Look below for the line that contains "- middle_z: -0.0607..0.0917", then copy it and each following line exactly, through and including the line that contains "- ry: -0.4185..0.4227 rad".
━━━━━ SUPPLIED ENTRIES
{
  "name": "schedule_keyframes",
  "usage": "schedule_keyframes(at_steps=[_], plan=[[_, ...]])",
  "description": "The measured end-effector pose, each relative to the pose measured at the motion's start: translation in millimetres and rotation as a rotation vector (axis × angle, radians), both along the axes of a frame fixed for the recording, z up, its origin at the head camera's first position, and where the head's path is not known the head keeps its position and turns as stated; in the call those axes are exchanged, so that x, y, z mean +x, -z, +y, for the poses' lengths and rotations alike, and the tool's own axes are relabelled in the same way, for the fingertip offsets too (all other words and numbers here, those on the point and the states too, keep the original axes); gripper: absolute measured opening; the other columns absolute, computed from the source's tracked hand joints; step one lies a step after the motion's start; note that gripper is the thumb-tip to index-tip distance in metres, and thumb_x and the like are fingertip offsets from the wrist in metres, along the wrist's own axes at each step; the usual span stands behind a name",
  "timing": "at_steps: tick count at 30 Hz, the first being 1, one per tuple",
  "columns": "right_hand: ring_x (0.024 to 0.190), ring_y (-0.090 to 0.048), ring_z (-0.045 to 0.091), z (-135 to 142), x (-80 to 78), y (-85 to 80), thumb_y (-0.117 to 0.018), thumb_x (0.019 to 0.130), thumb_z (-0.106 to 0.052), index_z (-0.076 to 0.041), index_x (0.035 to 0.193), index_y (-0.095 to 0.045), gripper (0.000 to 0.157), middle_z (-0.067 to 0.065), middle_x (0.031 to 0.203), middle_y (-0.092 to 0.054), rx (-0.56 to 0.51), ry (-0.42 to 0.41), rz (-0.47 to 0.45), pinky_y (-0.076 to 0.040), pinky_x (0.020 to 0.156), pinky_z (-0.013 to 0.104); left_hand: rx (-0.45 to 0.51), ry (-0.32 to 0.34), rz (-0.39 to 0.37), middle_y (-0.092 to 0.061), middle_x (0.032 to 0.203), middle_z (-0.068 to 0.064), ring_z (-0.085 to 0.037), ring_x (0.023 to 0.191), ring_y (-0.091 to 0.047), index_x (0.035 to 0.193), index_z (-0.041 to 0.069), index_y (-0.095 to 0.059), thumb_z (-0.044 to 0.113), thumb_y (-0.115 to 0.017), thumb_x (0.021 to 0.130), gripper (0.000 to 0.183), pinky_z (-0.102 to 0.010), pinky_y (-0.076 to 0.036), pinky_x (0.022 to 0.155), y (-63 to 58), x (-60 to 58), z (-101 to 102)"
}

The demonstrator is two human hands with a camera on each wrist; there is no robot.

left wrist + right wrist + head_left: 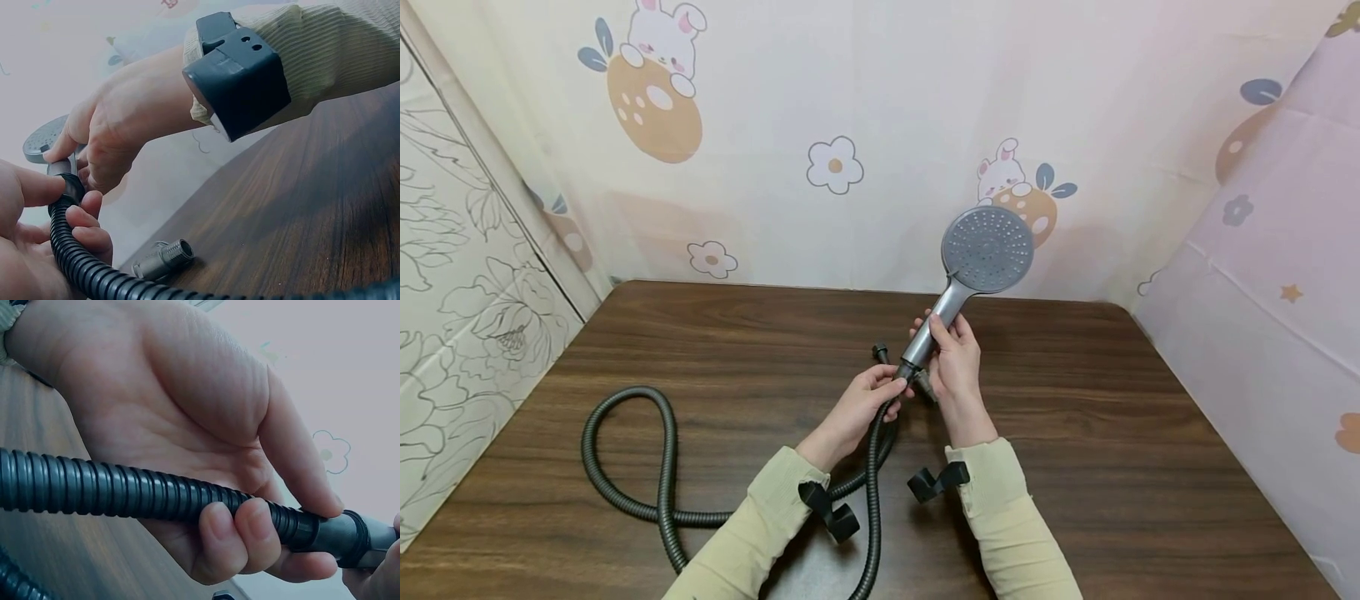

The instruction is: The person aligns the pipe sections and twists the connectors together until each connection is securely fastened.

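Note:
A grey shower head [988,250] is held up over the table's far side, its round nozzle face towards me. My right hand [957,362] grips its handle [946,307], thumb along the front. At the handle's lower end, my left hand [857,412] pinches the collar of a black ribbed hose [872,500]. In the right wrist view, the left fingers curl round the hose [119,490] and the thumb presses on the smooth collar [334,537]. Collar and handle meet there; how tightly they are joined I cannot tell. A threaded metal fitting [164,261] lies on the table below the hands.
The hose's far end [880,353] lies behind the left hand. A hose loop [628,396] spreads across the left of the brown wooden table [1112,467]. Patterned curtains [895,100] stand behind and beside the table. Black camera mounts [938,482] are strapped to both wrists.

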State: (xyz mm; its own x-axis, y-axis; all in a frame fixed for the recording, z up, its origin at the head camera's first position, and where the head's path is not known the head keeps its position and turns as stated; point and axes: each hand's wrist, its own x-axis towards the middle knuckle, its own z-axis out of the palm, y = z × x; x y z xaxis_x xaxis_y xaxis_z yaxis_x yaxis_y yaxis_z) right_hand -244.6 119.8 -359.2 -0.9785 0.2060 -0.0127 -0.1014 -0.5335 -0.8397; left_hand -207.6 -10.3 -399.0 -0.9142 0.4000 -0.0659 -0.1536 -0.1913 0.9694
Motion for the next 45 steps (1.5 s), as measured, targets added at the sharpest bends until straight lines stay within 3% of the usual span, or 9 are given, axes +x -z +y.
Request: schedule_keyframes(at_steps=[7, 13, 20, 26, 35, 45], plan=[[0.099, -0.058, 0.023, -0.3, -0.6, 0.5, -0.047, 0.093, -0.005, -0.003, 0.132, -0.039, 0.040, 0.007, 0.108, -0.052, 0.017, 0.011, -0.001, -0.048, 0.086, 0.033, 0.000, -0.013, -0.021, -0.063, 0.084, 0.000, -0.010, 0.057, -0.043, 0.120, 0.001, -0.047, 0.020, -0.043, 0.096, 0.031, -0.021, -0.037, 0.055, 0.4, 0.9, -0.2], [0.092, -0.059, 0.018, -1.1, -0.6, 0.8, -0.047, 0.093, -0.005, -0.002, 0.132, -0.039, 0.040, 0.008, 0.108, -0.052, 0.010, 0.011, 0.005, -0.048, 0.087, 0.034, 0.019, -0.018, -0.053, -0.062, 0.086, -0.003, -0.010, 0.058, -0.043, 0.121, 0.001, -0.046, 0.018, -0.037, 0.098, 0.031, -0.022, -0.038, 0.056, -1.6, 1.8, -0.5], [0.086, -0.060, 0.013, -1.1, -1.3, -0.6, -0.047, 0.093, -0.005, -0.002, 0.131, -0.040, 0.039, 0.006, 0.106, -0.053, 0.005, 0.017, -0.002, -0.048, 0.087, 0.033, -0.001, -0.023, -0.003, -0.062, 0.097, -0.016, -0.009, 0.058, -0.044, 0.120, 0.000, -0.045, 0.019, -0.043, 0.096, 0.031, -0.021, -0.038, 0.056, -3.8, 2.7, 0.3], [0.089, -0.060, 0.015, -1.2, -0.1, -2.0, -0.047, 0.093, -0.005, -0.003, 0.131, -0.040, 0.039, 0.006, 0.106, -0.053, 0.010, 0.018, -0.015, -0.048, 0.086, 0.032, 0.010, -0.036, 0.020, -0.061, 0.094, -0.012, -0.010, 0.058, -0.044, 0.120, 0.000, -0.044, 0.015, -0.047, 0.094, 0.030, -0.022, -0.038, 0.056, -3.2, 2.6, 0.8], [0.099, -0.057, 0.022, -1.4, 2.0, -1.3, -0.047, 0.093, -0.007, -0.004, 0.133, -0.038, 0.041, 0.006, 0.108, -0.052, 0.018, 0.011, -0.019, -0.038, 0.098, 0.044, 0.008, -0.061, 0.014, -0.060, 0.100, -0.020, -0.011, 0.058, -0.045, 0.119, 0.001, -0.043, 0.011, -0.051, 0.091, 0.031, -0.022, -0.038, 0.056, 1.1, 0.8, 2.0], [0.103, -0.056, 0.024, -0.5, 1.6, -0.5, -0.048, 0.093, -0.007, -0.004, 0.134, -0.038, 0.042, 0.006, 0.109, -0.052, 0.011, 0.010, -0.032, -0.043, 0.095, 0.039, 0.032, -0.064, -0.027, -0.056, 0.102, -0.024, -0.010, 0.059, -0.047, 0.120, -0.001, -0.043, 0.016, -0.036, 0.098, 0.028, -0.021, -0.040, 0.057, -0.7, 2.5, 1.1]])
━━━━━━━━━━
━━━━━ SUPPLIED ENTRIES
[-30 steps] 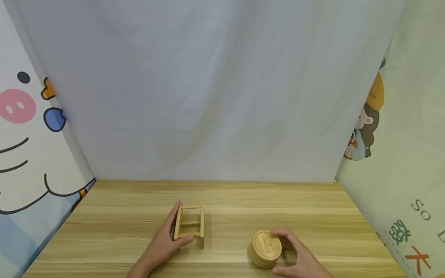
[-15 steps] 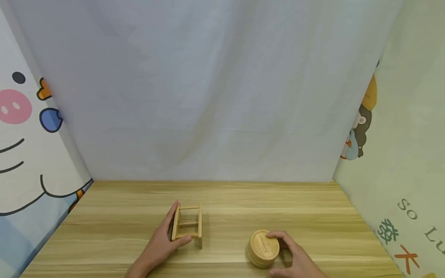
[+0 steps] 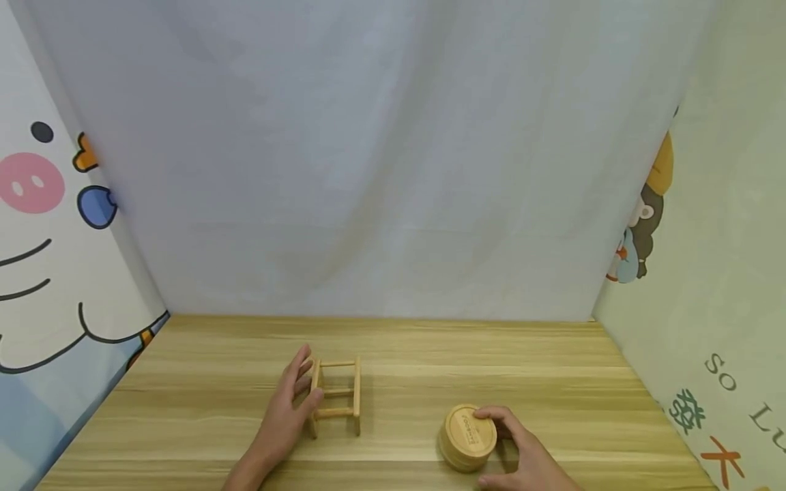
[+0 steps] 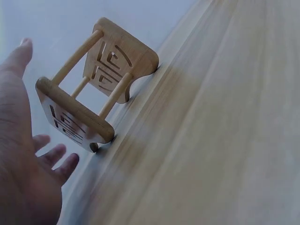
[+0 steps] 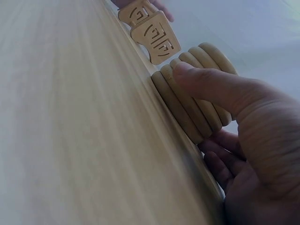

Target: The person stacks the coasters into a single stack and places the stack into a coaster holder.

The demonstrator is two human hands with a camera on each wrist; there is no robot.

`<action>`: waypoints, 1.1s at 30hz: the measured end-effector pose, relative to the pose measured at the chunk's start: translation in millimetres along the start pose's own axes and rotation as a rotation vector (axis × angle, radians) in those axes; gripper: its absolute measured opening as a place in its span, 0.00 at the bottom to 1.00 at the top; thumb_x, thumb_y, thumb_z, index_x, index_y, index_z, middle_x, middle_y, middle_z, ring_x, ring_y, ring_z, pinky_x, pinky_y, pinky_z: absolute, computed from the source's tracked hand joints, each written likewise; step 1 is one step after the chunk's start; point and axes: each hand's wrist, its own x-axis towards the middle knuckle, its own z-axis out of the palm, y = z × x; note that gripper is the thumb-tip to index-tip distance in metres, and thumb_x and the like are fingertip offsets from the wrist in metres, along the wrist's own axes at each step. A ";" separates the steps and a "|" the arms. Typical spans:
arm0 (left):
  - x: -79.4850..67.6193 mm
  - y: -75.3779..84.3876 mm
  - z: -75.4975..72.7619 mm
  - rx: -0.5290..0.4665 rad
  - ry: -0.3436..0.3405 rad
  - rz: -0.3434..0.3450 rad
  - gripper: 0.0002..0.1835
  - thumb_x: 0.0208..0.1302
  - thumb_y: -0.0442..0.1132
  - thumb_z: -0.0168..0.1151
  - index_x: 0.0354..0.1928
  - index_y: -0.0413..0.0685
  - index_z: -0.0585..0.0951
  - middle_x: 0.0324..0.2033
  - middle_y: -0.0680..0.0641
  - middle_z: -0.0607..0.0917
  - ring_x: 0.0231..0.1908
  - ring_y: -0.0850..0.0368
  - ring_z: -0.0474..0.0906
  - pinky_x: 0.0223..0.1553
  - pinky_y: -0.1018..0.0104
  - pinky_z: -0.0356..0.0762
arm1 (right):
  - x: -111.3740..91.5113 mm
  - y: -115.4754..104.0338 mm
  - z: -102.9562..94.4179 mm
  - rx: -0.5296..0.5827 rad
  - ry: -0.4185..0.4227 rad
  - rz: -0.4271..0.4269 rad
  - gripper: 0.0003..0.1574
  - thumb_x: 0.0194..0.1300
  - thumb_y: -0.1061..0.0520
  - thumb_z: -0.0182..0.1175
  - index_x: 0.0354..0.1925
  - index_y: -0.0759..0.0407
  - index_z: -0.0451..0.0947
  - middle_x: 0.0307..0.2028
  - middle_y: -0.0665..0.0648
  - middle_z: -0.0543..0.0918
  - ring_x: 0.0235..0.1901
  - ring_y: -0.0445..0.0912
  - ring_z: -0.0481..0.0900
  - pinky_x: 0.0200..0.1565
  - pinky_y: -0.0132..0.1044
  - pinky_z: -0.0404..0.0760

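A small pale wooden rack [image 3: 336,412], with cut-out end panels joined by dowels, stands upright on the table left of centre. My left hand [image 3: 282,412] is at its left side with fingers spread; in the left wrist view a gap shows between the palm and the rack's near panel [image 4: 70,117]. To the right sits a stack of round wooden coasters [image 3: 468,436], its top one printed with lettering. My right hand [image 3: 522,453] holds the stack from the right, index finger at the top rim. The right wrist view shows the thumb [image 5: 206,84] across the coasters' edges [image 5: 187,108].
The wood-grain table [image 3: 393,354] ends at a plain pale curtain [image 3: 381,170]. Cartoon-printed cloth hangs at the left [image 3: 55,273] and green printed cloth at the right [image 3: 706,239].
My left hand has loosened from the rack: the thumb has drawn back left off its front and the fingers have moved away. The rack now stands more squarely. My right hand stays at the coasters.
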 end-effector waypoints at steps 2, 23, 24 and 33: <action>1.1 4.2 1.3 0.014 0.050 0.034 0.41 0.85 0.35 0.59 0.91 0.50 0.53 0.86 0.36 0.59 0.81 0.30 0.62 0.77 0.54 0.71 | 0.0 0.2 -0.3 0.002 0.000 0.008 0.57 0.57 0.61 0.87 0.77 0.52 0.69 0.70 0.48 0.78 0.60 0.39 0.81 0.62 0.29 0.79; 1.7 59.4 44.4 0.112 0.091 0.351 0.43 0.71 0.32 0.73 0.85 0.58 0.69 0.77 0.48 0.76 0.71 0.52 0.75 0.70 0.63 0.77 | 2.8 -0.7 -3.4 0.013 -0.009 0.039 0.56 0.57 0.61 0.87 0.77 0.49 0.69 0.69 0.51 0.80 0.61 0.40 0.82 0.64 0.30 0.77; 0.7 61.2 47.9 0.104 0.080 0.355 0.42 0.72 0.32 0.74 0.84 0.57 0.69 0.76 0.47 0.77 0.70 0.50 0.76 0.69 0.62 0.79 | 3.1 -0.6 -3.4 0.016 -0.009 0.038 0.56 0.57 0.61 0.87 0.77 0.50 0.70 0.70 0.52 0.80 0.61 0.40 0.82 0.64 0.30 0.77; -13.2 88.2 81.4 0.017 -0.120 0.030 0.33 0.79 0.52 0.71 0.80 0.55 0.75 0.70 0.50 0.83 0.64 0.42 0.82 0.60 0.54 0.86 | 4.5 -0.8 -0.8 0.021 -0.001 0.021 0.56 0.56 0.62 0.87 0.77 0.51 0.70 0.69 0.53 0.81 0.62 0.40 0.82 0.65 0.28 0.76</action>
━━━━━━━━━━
ANSWER FOR THIS EXERCISE
  - middle_z: -0.0607..0.0917
  - ring_x: 0.0231..0.1908
  - ring_y: -0.0850..0.0368
  - ring_z: -0.0474..0.0906
  - pinky_x: 0.0223..0.1553
  - pinky_y: -0.1018..0.0104
  - pinky_z: -0.0356..0.0762
arm1 (right):
  - x: -111.3740..91.5113 mm
  - y: -115.4754..104.0338 mm
  - z: -102.9562..94.4179 mm
  - rx: -0.5296..0.5827 rad
  - ry: -0.4185..0.4227 rad

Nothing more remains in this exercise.